SEN KİMSİN?!.
Bu soru, vurguya bağlı olarak iyi niyetle de kötü niyetle de sorulabilir ve anlaşılabilir. Niyetin kötülüğü, bu soruya, da, ne ve kendini kelimelerini ilâve ederek açığa çıkar. Sen de kimsin?!. Sen kendini ne sanıyorsun?!.
Merak etmeyin benim niyetim iyi. Bu sorudaki maksadım, ‘ben kimim’ sorusunun yazılı versiyonu; sen kimsin diye sorarken, aslında ben kimim, biz kimiz diye soruyorum.
Kendini bilmeyen, hiçbir şeyi ve hiçbir kimseyi bilemez; hele de Rabbini hiç bilemez.
Kişi, kendini nasıl bilebilir?!.
Karanlıkta (mağarada) olduğunu bilerek ve aydınlığın (ışığın, nurun) özlemini çekerek, özlemi ile yanarak.
Işık yoksa, her yer karanlıktır; herkes, karanlıktadır.
Işık (= Nur, Kur’ân) gece (= leyle-i kadirde), karanlık bir mağarada (= Hira’da) inmeye başlamıştır.
Mağaradaki ışığa, mağaraya düşen ışığa sırtımızı dönersek, gölgemizi görürüz. Platon, gölgesini görüyordu, bu yüzden de mağaradan çıkamadı. Muhammed (a.s.), bu ışığa yüzünü çevirdiği ve ışığı takip ettiği için mağaradan çıkabildi.
Mağaradan çıkamadığınız sürece kim olduğumuzu bilemeyiz; ve ışık bize, bizi göstermez.
Işığın bizi göstermesi için, önce mağaramıza düşen ışığı takip etmemiz; sonra da (= mağaradan çıkınca da) bir aynaya ihtiyacımız olacaktır. Bu aynayı da iki şekilde okumalıyız. 1. Bildiğimiz, maddî, arkası “sırlı cam”!. ve 2. Birbirimiz. (Birbirimize ayna olmamız.)
İki metafordan söz ettim. Mağara ve ayna.
Dünya, bir mağara.

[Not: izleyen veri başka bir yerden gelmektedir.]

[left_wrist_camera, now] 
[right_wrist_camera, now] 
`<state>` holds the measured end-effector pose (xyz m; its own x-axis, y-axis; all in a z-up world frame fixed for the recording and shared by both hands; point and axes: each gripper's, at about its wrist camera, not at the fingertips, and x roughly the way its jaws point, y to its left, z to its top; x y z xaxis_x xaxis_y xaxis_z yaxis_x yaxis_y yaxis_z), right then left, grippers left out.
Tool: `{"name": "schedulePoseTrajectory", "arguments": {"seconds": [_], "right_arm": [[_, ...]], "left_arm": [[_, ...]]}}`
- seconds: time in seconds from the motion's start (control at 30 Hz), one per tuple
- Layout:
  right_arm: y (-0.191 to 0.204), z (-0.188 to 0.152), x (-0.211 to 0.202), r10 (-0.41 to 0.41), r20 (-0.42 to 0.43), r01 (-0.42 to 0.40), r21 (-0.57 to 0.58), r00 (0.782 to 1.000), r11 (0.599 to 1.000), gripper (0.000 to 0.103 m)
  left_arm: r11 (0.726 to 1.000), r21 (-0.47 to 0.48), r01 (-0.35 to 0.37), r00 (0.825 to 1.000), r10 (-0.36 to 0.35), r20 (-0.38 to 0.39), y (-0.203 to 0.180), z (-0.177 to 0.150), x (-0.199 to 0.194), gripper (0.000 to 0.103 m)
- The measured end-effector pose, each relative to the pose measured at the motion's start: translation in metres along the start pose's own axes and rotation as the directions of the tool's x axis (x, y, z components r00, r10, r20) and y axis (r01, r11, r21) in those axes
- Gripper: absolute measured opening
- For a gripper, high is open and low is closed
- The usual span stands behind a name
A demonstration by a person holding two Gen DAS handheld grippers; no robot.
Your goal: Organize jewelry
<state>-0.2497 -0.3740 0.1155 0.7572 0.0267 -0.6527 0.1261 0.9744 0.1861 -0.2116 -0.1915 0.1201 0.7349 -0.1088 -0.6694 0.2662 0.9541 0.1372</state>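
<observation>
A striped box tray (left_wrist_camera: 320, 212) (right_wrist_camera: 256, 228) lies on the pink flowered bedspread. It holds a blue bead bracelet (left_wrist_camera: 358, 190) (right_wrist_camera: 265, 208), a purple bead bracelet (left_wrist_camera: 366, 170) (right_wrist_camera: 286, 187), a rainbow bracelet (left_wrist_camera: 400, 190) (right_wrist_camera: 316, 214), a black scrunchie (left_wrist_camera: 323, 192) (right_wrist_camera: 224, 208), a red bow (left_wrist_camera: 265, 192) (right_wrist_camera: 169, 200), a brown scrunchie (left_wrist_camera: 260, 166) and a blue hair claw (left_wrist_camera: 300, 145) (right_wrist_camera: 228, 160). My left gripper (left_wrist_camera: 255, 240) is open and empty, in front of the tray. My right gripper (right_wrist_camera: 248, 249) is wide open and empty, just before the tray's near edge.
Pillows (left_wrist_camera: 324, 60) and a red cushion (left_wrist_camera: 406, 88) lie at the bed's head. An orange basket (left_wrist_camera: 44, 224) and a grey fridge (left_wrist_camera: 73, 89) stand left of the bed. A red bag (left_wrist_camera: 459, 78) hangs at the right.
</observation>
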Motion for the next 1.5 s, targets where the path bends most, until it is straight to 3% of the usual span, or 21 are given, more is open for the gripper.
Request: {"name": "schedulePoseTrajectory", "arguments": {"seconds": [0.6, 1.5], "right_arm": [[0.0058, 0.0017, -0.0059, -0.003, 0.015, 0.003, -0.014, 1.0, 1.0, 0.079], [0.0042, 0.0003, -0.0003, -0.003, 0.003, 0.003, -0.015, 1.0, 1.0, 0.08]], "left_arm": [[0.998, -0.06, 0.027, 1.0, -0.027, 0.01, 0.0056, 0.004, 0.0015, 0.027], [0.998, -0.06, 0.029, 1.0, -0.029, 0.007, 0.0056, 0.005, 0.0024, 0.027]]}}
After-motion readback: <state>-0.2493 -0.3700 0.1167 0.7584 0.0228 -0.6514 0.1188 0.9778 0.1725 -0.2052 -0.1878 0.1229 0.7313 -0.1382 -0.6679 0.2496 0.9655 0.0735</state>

Bu mağaradan çıkış da, kendimizi biliş de, ışığa (= Nûr’a) bağlı. Işığı bulan (gören) ve ona sırtını dönmeyen, onu takip eden mağaradan çıkabilir; “nurlanır”, ve sonra da birilerine ayna olur. (= yol gösterir.)
Kendi mağaralarından çıkamayanlar, kime yol gösterebilirler ki?!.
Nûr (ışık), dünya mağarasından çıkışın doğru yolunu gösteren bilgidir.
“Allah, göklerin ve yerin Nûr’udur...” (24/35.)
Allah, bize (doğru) Nûr (= Kitâb = Kur’ân) indirmiştir. Kur’ân olmaksızın, kişinin bu mağaradan çıkması, kim olduğunu bilmesi ve diğerlerine yol göstermesi mümkün değildir.
Kişi, Kur’ân’dan aldığı nasip kadar kendidir, kendini bilir ve başkalarına ayna olur.
Kur’ân’a sırtını dönen, mağarada kalmaya ve gölgelerle (gölge oyunu) oynamaya devam eder.
...
Bizler, sen kimsin? sorusunu çok farklı şekillerde cevaplıyoruz. Sen, benim kim olduğumu bilmiyor musun?!. Ben, şu şirketin sahibi (= iş adamı); şuranın genel müdürü (= bürokratı); şu üniversitede profesör (= akademisyen); sanatçı, din adamı, vs. Bunlar (= bu unvanlar), biz değiliz kardeşim; bunlar geçici, kendimizi aldatmayalım; ve kalıcı “kimliğin” peşinden gidelim, derim.